Your assignment: Write the listing below out again exactly, dropping the images.
··· Input data ···
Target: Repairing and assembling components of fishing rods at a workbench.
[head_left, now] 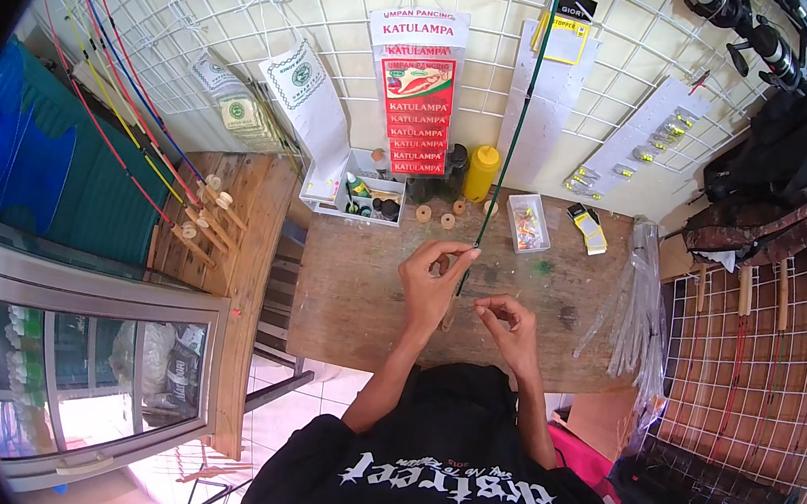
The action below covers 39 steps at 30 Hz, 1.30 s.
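A thin dark green fishing rod (517,131) slants up from the table, past the wire grid wall and out of the top of the view. My left hand (428,277) pinches it near its lower end, between thumb and forefinger. To the right of that end, my right hand (511,326) has its thumb and forefinger pressed together. Anything between those fingertips is too small to make out. Both hands are above the wooden table (359,292). Beyond them lie several small round wooden rings (447,221).
Along the table's back stand a white organizer box (331,206), a yellow bottle (481,173) and a white tray of small colorful pieces (529,225). Clear plastic sleeves (642,319) hang over the right edge. More rods (120,120) stand at left, beside a glass-fronted cabinet (82,365).
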### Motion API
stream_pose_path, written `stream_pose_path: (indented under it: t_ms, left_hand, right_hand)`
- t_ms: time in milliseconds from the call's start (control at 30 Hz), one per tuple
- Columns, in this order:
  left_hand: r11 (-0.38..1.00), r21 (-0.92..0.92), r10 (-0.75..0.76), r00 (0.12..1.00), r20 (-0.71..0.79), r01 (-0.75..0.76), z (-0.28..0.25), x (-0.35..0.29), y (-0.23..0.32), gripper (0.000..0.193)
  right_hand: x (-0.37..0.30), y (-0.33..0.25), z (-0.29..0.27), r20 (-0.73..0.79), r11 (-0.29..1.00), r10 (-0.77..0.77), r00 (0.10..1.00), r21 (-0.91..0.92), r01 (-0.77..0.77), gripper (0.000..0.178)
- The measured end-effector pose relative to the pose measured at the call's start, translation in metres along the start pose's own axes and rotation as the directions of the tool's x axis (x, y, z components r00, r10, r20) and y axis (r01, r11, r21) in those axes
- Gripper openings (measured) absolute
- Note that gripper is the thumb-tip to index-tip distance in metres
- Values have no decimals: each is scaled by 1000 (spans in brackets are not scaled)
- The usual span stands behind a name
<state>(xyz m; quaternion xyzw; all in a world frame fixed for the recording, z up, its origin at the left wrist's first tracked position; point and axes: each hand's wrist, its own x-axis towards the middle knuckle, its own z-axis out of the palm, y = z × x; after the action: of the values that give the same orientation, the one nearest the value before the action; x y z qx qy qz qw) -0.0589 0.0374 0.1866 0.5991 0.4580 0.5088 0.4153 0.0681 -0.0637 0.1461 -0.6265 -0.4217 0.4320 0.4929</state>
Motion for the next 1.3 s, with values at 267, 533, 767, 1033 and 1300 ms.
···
Solution to this problem:
Target: Repairing and assembling components of fishing rods at a workbench.
[head_left, now] 
The action below covers 39 steps at 30 Hz, 1.30 s.
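A thin dark green fishing rod (517,131) slants up from the table, past the wire grid wall and out of the top of the view. My left hand (428,277) pinches it near its lower end, between thumb and forefinger. To the right of that end, my right hand (511,326) has its thumb and forefinger pressed together. Anything between those fingertips is too small to make out. Both hands are above the wooden table (359,292). Beyond them lie several small round wooden rings (447,221).
Along the table's back stand a white organizer box (331,206), a yellow bottle (481,173) and a white tray of small colorful pieces (529,225). Clear plastic sleeves (642,319) hang over the right edge. More rods (120,120) stand at left, beside a glass-fronted cabinet (82,365).
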### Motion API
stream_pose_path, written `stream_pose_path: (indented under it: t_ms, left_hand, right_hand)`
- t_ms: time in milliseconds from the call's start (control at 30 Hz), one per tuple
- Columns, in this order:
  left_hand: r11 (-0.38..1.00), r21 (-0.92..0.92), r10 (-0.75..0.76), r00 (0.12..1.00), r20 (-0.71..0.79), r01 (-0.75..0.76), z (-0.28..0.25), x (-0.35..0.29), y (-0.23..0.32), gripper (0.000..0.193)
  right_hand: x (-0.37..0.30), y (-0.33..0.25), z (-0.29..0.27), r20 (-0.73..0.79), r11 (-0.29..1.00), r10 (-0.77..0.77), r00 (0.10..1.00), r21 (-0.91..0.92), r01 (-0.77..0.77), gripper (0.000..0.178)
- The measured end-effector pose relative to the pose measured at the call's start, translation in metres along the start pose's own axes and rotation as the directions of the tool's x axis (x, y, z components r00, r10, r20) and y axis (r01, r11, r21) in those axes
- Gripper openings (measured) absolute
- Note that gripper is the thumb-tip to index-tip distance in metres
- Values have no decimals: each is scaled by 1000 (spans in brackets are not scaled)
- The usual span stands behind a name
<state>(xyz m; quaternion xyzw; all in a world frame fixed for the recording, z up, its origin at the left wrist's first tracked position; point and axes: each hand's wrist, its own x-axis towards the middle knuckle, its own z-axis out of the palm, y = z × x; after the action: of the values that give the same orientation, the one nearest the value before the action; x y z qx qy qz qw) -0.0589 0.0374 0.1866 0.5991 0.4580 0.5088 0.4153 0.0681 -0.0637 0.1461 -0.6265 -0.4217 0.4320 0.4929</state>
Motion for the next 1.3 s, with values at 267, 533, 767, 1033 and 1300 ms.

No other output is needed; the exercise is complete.